◆ ASSIGNMENT ◆
The listing below should be written out exactly; please include all of it.

◆ SOURCE MATERIAL ◆
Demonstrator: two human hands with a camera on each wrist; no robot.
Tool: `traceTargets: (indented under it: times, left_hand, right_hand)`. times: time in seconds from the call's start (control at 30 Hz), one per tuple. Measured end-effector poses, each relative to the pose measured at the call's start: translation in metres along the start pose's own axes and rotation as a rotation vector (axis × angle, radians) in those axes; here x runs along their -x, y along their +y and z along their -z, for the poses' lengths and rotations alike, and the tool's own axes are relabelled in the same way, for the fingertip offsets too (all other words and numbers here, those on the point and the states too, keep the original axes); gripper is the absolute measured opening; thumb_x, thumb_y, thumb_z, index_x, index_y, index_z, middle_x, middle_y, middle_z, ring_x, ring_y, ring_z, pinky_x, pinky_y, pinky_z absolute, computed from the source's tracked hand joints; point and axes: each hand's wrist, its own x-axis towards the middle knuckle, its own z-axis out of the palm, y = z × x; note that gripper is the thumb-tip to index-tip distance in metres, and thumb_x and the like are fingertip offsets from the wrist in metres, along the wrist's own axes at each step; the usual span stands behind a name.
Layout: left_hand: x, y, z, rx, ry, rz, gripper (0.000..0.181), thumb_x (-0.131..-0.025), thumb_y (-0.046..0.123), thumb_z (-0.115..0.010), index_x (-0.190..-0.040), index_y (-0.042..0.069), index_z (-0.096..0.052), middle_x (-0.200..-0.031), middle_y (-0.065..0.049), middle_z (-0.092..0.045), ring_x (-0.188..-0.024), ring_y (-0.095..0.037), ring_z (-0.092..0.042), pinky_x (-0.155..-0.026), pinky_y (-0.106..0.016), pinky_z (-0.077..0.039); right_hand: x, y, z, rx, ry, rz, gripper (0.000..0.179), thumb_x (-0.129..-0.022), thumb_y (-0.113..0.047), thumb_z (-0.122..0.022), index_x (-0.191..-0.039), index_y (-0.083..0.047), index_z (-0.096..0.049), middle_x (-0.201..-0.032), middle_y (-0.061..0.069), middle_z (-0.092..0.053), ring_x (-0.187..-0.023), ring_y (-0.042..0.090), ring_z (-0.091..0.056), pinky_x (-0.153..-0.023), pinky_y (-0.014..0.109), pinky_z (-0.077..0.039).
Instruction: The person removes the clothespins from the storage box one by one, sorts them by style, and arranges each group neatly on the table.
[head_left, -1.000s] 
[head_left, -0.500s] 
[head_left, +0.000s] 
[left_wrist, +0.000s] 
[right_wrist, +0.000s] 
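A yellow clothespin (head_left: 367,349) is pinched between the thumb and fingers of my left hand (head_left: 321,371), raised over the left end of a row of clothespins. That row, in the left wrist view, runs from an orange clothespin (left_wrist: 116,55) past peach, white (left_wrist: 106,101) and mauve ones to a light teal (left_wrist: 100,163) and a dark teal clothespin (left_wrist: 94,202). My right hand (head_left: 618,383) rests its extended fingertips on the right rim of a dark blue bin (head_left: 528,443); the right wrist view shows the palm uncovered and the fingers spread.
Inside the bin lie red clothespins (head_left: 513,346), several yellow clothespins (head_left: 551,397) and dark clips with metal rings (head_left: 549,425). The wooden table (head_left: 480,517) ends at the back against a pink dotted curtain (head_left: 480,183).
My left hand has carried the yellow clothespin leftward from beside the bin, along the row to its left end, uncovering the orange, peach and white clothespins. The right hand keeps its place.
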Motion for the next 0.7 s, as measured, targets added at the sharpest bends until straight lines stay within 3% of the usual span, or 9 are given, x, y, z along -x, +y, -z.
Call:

◆ FINAL ANSWER ◆
Demonstrator: two human hands with a camera on each wrist; no robot.
Tool: `traceTargets: (indented under it: times, left_hand, right_hand)`. times: time in seconds from the call's start (control at 30 Hz), one per tuple. Measured end-effector poses, each relative to the pose measured at the call's start: translation in metres along the start pose's own axes and rotation as a rotation vector (axis × angle, radians) in those axes; here x runs along their -x, y along their +y and z along their -z, for the poses' lengths and rotations alike, and the tool's own axes are relabelled in the same way, for the fingertip offsets too (all other words and numbers here, those on the point and the states too, keep the original axes); gripper is the absolute measured opening; thumb_x, thumb_y, thumb_z, index_x, index_y, index_z, middle_x, middle_y, middle_z, ring_x, ring_y, ring_z, pinky_x, pinky_y, pinky_z absolute, computed from the source's tracked hand joints; point and axes: each hand's wrist, its own x-axis towards the middle knuckle, its own z-axis out of the palm, y = z × x; note that gripper is the thumb-tip to index-tip distance in metres, and thumb_x and the like are fingertip offsets from the wrist in metres, along the wrist's own axes at each step; the usual span stands behind a name.
Layout: left_hand: x, y, z, rx, ry, rz, gripper (0.000..0.181), thumb_x (-0.131..-0.025), thumb_y (-0.046..0.123), thumb_z (-0.115..0.010), index_x (-0.190..-0.040), index_y (-0.042..0.069), index_z (-0.096..0.052), middle_x (-0.200..-0.031), middle_y (-0.065..0.049), middle_z (-0.092..0.045), ring_x (-0.188..-0.024), ring_y (-0.095..0.037), ring_z (-0.092..0.042), pinky_x (-0.155..-0.026), pinky_y (-0.106..0.016), pinky_z (-0.077..0.039); right_hand: x, y, z, rx, ry, rz, gripper (0.000..0.179), thumb_x (-0.129..-0.022), thumb_y (-0.113..0.047), thumb_z (-0.122..0.022), index_x (-0.191..-0.039), index_y (-0.083..0.047), index_z (-0.096..0.049), middle_x (-0.201..-0.032), middle_y (-0.061..0.069), middle_z (-0.092..0.053), ring_x (-0.187..-0.023), ring_y (-0.042..0.090), ring_z (-0.091..0.056), pinky_x (-0.153..-0.023), pinky_y (-0.014..0.109), pinky_z (-0.077..0.039).
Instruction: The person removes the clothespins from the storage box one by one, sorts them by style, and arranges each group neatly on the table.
[head_left, -1.000s] 
[head_left, -0.500s] 
[head_left, +0.000s] 
[left_wrist, +0.000s] 
[right_wrist, +0.000s] 
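A yellow clothespin (head_left: 367,349) is pinched between the thumb and fingers of my left hand (head_left: 321,371), raised over the left end of a row of clothespins. That row, in the left wrist view, runs from an orange clothespin (left_wrist: 116,55) past peach, white (left_wrist: 106,101) and mauve ones to a light teal (left_wrist: 100,163) and a dark teal clothespin (left_wrist: 94,202). My right hand (head_left: 618,383) rests its extended fingertips on the right rim of a dark blue bin (head_left: 528,443); the right wrist view shows the palm uncovered and the fingers spread.
Inside the bin lie red clothespins (head_left: 513,346), several yellow clothespins (head_left: 551,397) and dark clips with metal rings (head_left: 549,425). The wooden table (head_left: 480,517) ends at the back against a pink dotted curtain (head_left: 480,183).
My left hand has carried the yellow clothespin leftward from beside the bin, along the row to its left end, uncovering the orange, peach and white clothespins. The right hand keeps its place.
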Motion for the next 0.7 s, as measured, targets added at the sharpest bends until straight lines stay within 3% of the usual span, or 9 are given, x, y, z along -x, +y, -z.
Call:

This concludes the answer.